Motto: “I take every opportunity as if it’s my only and last opportunity I will ever get.”

Meet Voiceout Deaf (Pty). A vegetable production aiming to keep it fresh for you.

Voiceout Deaf

Being a woman entrepreneur comes with a unique set of challenges. Being an entrepreneur with a hearing impairment, however, would surely compound the difficulties faced in a tough economic environment.

“Being deaf and black woman make things more difficult because my challenges of being unable to express myself. The community always see deaf community as disable and unable to do thing for themselves.’’

Yet, the indomitable Victoria Matebogo, a deaf entrepreneur, is unfazed by these obstacles. Her enterprise, Voiceout Deaf (Pty) Ltd, is a black woman-owned business based in Mohlakeng.

Matebogo left her corporate job at Standard Bank to start a business that would cater for the deaf community. Providing deaf people with greater career opportunities was her goal.

“Often deaf are given simple jobs where they are not interacting with direct customers or managerial positions. That’s when I decided to start my own business and hire the deaf community and make a place where they can feel at home and express their skills.”

Founded in 2016 as a cooperative for deaf people, Voiceout Deaf was part of the Agri-park program initiated by the Gauteng Department of Agriculture and was converted to a private company by Matebogo in 2017.

As the Deaf Federation of SA reports an unemployment rate of 70% in the deaf community, her business is a welcome relief.
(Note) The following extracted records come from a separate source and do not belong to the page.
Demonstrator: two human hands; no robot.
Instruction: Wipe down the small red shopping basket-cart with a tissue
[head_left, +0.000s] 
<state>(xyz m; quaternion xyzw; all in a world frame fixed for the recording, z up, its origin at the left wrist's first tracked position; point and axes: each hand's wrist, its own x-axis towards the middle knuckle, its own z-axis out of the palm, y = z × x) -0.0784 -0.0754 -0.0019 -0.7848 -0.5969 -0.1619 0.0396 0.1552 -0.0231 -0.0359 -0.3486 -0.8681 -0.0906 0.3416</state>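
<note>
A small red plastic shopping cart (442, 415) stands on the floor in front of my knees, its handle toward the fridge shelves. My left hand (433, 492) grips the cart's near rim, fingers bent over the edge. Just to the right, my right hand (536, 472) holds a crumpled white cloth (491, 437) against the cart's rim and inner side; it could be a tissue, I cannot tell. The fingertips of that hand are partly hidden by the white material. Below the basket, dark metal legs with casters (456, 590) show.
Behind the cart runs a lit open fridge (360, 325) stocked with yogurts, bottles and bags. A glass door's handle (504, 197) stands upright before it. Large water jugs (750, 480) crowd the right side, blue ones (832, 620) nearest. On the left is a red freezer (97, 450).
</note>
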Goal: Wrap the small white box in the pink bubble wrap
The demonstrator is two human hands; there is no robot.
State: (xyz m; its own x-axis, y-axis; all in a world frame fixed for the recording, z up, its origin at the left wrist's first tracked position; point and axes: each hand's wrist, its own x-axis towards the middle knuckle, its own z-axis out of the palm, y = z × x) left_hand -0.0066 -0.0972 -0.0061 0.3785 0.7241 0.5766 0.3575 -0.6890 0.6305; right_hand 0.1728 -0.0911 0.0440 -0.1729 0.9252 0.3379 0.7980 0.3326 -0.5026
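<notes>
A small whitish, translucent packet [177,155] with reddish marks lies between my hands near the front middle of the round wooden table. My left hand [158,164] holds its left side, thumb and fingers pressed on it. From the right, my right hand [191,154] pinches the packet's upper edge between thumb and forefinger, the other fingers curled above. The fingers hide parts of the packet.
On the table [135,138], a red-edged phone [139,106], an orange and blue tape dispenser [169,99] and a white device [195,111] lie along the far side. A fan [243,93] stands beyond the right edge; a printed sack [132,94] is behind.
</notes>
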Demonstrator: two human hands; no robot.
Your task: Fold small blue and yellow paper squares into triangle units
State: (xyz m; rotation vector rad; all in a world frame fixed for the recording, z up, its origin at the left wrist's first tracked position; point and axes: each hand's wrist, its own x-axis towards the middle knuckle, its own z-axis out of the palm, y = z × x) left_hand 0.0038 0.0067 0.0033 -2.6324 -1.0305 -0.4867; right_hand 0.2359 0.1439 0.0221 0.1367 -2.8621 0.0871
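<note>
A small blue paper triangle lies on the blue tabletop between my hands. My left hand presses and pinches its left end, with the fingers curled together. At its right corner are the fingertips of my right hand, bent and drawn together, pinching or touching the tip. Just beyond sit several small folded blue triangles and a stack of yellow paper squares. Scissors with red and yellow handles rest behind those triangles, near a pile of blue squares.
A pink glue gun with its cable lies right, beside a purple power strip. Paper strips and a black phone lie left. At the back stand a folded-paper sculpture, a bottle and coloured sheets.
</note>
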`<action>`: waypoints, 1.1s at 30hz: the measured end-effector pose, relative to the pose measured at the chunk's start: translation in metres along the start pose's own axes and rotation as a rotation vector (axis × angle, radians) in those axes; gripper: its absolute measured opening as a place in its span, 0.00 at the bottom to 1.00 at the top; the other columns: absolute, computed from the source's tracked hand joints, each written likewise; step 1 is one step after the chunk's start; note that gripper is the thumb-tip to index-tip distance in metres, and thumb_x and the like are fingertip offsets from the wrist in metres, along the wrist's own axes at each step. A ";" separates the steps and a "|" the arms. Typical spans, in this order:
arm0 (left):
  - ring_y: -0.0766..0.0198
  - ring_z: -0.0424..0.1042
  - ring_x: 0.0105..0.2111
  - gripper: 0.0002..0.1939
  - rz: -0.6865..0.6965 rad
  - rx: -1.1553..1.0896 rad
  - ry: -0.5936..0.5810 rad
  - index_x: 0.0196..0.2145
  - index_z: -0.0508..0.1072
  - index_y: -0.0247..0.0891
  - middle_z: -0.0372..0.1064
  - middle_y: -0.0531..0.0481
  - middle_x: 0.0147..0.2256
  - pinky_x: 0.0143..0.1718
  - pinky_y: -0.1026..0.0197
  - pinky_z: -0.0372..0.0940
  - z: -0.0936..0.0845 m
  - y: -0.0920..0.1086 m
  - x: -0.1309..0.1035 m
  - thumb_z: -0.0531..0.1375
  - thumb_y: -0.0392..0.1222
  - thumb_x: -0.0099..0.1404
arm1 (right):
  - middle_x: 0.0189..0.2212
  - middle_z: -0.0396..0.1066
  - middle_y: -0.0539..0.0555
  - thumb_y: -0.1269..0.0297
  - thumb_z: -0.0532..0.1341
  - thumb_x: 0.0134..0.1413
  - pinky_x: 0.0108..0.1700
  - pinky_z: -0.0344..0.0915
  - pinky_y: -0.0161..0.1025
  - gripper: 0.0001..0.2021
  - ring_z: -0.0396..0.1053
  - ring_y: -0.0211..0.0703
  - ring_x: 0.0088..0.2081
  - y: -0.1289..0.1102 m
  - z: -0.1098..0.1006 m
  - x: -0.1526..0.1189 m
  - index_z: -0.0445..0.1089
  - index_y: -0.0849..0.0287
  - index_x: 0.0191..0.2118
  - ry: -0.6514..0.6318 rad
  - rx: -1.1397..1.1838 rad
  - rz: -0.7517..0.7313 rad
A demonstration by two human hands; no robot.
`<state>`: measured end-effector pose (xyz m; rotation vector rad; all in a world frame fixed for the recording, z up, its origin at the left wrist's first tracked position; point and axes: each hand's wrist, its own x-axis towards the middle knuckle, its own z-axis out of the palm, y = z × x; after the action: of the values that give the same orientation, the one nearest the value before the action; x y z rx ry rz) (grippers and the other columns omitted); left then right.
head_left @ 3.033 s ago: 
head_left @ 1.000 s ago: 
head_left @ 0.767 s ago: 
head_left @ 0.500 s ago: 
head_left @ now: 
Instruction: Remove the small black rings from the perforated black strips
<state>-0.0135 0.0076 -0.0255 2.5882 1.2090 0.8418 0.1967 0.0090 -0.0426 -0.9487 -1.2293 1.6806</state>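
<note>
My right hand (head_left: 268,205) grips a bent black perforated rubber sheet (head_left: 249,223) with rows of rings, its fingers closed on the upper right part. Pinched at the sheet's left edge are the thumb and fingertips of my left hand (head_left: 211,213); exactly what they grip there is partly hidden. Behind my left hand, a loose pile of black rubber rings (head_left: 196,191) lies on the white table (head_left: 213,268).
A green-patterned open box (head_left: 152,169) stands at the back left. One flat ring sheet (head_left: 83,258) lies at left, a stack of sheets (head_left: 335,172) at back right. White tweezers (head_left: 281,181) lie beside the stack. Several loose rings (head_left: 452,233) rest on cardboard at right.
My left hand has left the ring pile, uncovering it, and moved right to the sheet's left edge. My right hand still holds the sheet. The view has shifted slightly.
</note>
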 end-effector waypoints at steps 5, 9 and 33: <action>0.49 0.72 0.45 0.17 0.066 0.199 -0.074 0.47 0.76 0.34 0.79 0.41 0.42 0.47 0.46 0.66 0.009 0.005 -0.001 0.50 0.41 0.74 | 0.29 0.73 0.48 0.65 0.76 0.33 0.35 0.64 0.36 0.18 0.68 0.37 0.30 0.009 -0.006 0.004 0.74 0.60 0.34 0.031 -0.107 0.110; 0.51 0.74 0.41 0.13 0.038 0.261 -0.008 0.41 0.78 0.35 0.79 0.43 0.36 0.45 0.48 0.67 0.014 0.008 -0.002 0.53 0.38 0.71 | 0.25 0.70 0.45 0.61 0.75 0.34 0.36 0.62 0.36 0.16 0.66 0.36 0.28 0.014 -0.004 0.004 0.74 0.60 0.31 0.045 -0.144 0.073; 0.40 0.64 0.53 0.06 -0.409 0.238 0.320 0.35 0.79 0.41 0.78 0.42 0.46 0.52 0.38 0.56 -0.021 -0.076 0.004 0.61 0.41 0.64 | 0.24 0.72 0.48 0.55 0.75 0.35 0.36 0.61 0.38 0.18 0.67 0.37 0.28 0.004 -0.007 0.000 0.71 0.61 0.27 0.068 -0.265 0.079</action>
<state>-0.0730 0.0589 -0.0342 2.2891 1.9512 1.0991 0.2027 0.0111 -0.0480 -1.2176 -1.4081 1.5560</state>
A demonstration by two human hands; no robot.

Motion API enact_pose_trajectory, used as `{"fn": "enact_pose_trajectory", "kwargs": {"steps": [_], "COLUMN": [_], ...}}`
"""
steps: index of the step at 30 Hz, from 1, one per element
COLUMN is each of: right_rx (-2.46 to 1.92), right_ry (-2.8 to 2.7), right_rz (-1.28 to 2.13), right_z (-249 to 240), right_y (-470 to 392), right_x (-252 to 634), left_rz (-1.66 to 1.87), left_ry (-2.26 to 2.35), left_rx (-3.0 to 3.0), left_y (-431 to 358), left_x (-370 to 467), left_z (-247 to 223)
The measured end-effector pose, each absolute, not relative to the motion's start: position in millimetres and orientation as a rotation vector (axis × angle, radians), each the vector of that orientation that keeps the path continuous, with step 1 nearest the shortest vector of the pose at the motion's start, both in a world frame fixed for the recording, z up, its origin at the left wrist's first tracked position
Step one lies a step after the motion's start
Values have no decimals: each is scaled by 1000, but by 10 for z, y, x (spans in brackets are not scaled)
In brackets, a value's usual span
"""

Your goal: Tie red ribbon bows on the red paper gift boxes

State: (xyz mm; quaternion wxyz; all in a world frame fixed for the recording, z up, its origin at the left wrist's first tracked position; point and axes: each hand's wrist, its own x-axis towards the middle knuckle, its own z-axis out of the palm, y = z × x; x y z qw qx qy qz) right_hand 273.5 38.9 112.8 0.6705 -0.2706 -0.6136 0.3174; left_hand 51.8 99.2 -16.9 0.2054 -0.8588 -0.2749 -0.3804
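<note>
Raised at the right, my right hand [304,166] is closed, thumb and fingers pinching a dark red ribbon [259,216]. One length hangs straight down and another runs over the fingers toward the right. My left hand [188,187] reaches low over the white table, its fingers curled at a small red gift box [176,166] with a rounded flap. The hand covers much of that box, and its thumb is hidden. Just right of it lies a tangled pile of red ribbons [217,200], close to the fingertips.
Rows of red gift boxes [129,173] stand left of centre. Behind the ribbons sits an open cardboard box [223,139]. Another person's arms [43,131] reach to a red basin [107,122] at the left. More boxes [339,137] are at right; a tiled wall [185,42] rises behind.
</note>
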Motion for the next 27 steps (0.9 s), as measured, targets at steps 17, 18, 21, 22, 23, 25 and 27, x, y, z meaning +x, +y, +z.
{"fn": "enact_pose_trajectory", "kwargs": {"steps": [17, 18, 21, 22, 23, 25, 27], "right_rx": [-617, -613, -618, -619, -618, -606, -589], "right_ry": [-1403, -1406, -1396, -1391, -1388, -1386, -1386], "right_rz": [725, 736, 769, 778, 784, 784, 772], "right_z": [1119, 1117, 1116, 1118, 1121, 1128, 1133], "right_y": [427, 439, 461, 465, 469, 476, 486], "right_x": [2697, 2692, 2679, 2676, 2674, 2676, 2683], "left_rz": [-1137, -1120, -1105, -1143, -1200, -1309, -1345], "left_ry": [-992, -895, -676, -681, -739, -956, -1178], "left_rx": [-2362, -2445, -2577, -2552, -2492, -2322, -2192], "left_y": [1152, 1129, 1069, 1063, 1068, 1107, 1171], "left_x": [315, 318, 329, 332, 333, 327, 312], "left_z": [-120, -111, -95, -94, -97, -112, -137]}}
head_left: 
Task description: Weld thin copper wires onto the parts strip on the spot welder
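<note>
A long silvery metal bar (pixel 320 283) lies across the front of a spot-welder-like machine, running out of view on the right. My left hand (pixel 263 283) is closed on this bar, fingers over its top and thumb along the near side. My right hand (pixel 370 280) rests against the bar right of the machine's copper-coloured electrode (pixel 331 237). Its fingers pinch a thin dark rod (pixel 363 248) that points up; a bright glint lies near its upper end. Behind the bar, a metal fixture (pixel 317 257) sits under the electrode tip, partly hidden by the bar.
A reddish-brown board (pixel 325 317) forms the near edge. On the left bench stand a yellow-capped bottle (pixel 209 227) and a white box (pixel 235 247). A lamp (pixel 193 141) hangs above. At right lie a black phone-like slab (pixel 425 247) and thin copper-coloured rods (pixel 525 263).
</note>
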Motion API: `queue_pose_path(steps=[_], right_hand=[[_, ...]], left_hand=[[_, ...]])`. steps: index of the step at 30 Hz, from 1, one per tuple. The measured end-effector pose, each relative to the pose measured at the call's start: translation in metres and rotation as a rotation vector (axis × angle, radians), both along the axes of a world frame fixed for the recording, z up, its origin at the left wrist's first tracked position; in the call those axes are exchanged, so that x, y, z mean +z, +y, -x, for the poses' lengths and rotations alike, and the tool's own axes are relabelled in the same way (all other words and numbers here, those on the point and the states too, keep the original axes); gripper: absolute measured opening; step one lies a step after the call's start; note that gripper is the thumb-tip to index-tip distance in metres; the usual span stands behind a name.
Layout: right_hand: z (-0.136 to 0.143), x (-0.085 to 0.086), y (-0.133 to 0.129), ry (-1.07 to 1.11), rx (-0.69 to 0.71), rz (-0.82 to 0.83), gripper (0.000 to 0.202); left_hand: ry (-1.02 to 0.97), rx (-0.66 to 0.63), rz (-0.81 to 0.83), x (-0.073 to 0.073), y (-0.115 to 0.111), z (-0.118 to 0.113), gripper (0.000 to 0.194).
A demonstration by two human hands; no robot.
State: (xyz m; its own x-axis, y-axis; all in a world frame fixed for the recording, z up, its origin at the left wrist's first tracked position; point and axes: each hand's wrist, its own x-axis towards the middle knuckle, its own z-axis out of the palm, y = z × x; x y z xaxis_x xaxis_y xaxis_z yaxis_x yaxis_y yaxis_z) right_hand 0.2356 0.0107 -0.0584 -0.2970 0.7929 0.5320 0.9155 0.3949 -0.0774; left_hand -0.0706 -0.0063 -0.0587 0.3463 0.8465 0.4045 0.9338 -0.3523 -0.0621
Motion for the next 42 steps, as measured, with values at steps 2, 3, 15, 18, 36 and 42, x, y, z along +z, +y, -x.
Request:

It employs 41 people, including 9 deaf employees.

The company specializes in vegetable production and offers business development services and tour guide training to the deaf community. It produces vegetables that are sold to local households, such as Pick n Pay, SPAR, and to retail shops in and near Mohlakeng.

Voiceout Deaf lacked sufficient equipment and approached GEP for assistance. They applied for non-financial assistance and were assisted with Township Business Renewal for equipment purchase in 2018.

“GEP assisted me with garden tools. When I started agriculture, I didn’t have any working tools. I always had to borrow from other farmers. We also got support to buy bicycles for the deaf workers. The deaf had challenges travelling to work using public transport because of communication challenges.”

In 2021, the business received Covid-19 relief funds. It was able to hire more employees, attract more customers, and improve its capacity.

“The support made us to start working efficient since agriculture is seasonal business. Workers were able to come on time to work and not sharing tools.”

Matebogo’s outstanding performance has earned her awards from the Gauteng provincial government and the national Department of Agriculture.

She hopes to have her own farm in the future. “We currently farm on a leased farm. Having our own farm will give us total control and growth.”